50 years later, as former Secretary-General of the United Nations, Boutros Boutros-Ghli put it in his inaugural words at the United Nations World Conference on Human Rights in Vienna in 1993, the language of rights has replaced all other moral languages and become 'an absolute yardstick', 'the common language of humanity' 2. By adopting this language and the behaviours it mandates, the international community has made human rights the ultimate norm of all parties. These parties include the people themselves, who are learning to speak this language. It is happening in fits and starts, and we all know the limitations, but human rights are slowly emerging as the only universal ideology-in-the-making. As Nelson Mandela pointed out, 'a new political culture is being born, one based on human rights.'

For professor Upendra Baxi, no single phrase in recent human history 'has been more privileged to bear the mission and burden of human destiny than [the phrase] "human rights".3 In his view, the greatest gift of classical and contemporary human thought is the notion of human rights. Indeed, more than any other moral language available to us at this time in history, the language of human rights is able to expose 'the immorality and ... barbarism of the modem face of power'.4

This happened through a combination of factors. For instance, and for the sake of argument, allow me to look at the history of the Cold War in a very simplistic way. An important facet of the Cold War was the battle between two ideologies: Capitalism and Communism, each claiming to bring forth the ultimate and just way of life. They pitched democracy vs. socialism. Unfortunately, between these two ideologies, these political systems, both were able to 'kit' democracy and socialism. Capitalism did so by making democracy a delivery-system for the markets, financial markets and oppressive trade agreements; and Communism by brutalizing and eliminating millions of people who refused to blindly march to the sound of the drum. In the process, Capitalism reinvented colonialism. Communism reinvented authoritarian rule. Weaving through the space they shared, the global economy was taking ever firmer root.
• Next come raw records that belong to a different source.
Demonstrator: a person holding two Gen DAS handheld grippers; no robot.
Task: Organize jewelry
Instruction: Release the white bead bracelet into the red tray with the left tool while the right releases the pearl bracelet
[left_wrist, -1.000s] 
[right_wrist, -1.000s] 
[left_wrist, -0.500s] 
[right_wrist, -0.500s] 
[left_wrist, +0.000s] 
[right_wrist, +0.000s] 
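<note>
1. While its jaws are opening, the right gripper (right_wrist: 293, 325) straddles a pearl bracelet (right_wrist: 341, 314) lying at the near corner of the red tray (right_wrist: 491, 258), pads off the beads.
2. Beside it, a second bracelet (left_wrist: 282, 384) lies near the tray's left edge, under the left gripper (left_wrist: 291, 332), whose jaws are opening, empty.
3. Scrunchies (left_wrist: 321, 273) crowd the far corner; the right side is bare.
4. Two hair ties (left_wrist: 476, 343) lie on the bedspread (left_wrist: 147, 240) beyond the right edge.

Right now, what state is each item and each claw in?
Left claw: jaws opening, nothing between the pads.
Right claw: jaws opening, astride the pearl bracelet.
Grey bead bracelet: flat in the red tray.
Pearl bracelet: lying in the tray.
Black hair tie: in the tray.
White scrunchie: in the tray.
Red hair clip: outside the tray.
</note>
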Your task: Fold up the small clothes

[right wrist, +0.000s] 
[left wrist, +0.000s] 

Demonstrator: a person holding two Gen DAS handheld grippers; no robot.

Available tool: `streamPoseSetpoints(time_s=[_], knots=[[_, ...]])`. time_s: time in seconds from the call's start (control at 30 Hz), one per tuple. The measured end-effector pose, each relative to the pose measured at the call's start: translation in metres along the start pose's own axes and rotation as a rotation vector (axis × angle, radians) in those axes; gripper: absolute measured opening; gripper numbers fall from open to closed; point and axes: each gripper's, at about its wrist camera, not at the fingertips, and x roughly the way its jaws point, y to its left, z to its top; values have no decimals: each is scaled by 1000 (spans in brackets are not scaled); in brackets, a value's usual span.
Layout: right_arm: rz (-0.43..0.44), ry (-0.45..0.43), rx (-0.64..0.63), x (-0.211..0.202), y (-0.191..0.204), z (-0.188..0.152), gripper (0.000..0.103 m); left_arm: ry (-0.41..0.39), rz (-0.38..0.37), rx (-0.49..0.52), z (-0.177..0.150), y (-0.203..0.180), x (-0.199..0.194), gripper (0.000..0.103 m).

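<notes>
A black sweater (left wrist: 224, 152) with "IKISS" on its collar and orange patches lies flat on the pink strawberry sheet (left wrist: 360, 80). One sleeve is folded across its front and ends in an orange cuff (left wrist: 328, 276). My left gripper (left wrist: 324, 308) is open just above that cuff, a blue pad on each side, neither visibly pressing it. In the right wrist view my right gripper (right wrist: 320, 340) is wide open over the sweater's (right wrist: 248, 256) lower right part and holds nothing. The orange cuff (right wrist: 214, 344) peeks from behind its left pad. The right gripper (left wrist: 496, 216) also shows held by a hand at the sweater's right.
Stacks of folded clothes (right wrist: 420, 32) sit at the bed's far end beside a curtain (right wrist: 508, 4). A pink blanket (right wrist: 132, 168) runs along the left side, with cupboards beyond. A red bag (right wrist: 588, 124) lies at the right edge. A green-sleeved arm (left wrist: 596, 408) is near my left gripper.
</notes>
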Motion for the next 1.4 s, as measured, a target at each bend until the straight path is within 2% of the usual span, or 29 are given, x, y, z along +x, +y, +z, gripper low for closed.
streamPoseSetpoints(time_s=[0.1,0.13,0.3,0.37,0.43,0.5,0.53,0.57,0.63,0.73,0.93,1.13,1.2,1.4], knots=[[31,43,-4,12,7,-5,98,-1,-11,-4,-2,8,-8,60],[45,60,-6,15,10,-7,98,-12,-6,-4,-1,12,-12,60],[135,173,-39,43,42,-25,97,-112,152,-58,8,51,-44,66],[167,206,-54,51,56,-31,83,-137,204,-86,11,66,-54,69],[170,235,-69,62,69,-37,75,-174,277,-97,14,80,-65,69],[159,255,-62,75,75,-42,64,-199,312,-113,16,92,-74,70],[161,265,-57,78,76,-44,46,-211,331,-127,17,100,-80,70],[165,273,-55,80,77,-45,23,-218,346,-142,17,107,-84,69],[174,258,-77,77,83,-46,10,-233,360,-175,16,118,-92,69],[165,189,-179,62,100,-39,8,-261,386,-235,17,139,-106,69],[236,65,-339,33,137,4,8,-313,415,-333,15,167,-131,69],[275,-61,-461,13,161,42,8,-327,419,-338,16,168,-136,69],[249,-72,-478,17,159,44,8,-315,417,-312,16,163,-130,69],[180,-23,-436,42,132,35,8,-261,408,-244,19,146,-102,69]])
Still, within this context, human rights became one of the arenas in which the two systems agreed, each using it to condemn and expose the other. At the same time, all over the world, groups and individuals, reinventing the spirit of Isaiah, Jesus, Mohammed, Buddha, following the path opened by Gandhi and Martin Luther King, have taken seriously the message of human rights. They kept the pressure up so that the oppressors were forced to 'take suffering seriously'.5 Under this pressure, authored by the struggle of people, the last 50 years have seen the development and signature of legal documents that include norms and standards dealing in many details with injustice and human suffering, making human rights violations illegal.

Thus, an ideology called human rights was constructed step by step and meticulously defined. Its norms and standards are anchored in a philosophy that draws on the best from democracy and socialism to proclaim an ideology of hope. The United Nations and NGOS, sometimes in a confused way, but with great obstinacy, have tried to translate this political philosophy and these legal texts into deeds.
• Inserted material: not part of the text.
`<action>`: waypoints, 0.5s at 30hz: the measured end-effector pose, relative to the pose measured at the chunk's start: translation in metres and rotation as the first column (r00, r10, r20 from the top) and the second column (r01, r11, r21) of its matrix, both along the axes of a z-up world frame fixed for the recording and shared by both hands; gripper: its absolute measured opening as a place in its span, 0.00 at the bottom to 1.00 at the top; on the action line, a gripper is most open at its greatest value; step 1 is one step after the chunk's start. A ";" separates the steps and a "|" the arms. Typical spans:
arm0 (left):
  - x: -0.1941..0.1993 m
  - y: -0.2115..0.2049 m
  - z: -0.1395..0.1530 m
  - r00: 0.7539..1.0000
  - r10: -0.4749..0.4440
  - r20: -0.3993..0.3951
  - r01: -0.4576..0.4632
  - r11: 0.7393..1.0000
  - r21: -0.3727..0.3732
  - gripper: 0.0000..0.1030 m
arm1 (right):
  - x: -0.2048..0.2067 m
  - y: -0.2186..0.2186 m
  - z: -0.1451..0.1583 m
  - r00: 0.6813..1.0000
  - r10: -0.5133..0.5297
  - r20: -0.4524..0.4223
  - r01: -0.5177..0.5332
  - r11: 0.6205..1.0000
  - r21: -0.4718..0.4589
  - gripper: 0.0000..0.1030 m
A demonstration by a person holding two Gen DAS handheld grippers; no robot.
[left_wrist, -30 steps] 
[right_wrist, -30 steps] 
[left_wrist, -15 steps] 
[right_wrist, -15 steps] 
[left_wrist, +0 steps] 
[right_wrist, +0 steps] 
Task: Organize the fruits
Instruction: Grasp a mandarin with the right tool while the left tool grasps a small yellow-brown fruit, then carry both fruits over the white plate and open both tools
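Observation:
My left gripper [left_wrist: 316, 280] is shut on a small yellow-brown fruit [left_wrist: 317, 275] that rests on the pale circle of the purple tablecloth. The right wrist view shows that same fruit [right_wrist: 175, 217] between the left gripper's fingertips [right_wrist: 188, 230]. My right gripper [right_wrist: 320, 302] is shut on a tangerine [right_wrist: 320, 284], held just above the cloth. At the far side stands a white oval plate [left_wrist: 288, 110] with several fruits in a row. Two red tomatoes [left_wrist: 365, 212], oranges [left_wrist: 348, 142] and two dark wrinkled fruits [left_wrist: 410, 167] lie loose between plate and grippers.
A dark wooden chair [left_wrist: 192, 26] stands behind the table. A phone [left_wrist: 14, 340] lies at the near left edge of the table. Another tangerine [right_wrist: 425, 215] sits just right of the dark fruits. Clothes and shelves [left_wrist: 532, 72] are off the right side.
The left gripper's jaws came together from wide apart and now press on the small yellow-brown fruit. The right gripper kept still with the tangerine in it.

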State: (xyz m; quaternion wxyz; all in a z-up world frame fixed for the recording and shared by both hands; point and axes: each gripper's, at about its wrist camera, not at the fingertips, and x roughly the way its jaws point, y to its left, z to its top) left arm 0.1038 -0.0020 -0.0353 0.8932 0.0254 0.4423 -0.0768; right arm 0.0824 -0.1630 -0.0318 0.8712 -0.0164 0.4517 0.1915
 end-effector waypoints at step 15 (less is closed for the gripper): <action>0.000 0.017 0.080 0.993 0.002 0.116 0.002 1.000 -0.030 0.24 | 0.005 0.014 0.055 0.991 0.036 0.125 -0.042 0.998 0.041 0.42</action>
In a series of world conferences - the United Nations Conference for Environment and Development (Rio de Janeiro, 1992), the World Conference on Human Rights (Vienna, 1993), the International Conference on Population and Development (Cairo, 1994), the World Summit for Society Development (Copenhagen, 1995), the Fourth World Conference on Women (Beijing, 1995), the Habitat Conference (Istanbul, 1996), and the Food Summit (Rome, 1996) -powerful plans of action were laid forth. There are many compromises in these plans, and there is also a courage in adopting a new vision. Their common trait is the protection and betterment of human futures and the promotion of principles of human rights.
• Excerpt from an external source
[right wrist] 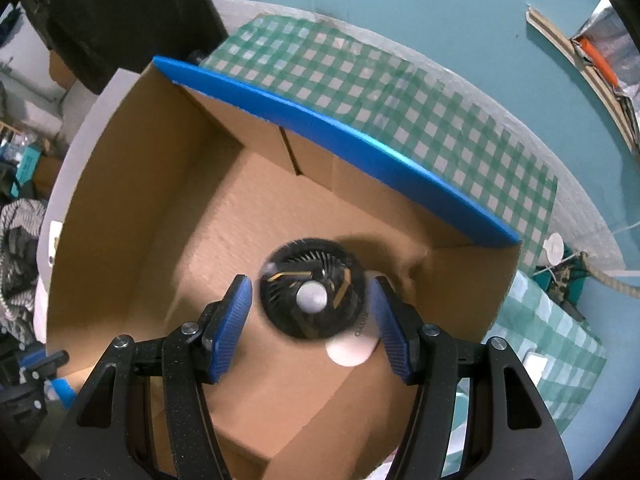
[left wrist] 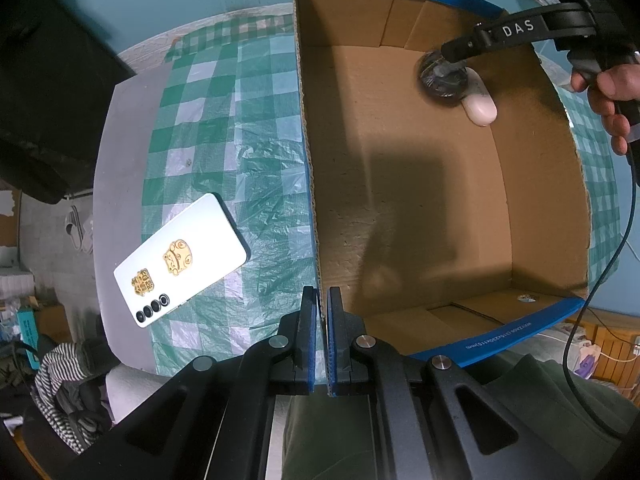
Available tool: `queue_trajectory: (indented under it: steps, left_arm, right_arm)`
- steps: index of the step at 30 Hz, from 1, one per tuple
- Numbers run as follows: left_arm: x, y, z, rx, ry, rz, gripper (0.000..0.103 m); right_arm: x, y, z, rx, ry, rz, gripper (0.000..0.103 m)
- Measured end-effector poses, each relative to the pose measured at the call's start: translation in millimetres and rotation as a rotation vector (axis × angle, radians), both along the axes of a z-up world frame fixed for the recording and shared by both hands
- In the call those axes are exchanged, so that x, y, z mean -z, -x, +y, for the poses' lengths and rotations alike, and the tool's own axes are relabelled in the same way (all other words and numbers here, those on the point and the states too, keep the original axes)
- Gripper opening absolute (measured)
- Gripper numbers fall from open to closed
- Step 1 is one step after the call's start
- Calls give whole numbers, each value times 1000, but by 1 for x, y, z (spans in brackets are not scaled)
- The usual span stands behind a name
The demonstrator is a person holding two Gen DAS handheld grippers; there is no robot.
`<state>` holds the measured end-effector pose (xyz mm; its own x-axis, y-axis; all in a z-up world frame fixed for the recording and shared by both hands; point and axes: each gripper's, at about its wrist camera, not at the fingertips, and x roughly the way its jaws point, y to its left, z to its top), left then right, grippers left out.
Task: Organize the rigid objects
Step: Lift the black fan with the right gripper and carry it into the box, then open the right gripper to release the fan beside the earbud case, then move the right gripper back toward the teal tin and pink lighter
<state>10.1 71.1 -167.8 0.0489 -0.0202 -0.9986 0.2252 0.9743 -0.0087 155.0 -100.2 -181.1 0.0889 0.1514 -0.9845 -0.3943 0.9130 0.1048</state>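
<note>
An open cardboard box with blue edges stands on the checkered table. A small handheld fan with a black round head and white handle lies on the box floor; it also shows in the left wrist view. My right gripper is open, its blue pads either side of the fan head without touching it. My left gripper is shut and empty, just outside the box's near left wall. A white phone with gold stickers lies face down on the table, left of the box.
The green checkered cloth covers the table around the box. A black object stands at the table's far left. Clothes and clutter lie beyond the table's left edge. A cable hangs on the right.
</note>
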Motion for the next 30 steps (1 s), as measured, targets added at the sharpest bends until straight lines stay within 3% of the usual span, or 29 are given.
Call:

To quote Upendra Baxi again: We witnessed repeated and increasingly emphatic declarations of human rights, a proliferation of formal adherence to human rights unprecedented in human history. Human rights standards now relate to all kinds of rights: economic, social, cultural, civil and political; of individuals as well as collectives; and for all people: women, children, the old, indigenous peoples, migrant workers and their families, industrial workers and rural workers. Human rights norms outlaw abominations such as torture, genocide, extra-judicial executions, arbitrary detentions, racial and other forms of discrimination; they guide the activities of the UN and other actors) involved in development, peacekeeping, and humanitarian assistance. For better or for worse, these standards represent a beacon of light and hope for the world's ever-growing numbers of internally displaced person. 6

Taken together, existing international norms and standards and the proclamations and commitments resulting from these world conferences provide the basis for comprehensive action and mobilization against threats to human dignity and security: Not the least achievement of these conferences is that in them and through them the NGO movement has emerged as strong advocates for civil society. The international law of human rights developed in the spirit of the Universal Declaration of Human Rights has opened a space for creative social action dealing with the non-negotiable conditions of being human. This space should and must be open to all human beings, for us to reclaim and secured our individual and collective rights to be human. Behind the thicket of human rights, norms, standards and procedures, there lies the mutual recognition of our shared dignity as human beings, and of the things that endanger this dignity.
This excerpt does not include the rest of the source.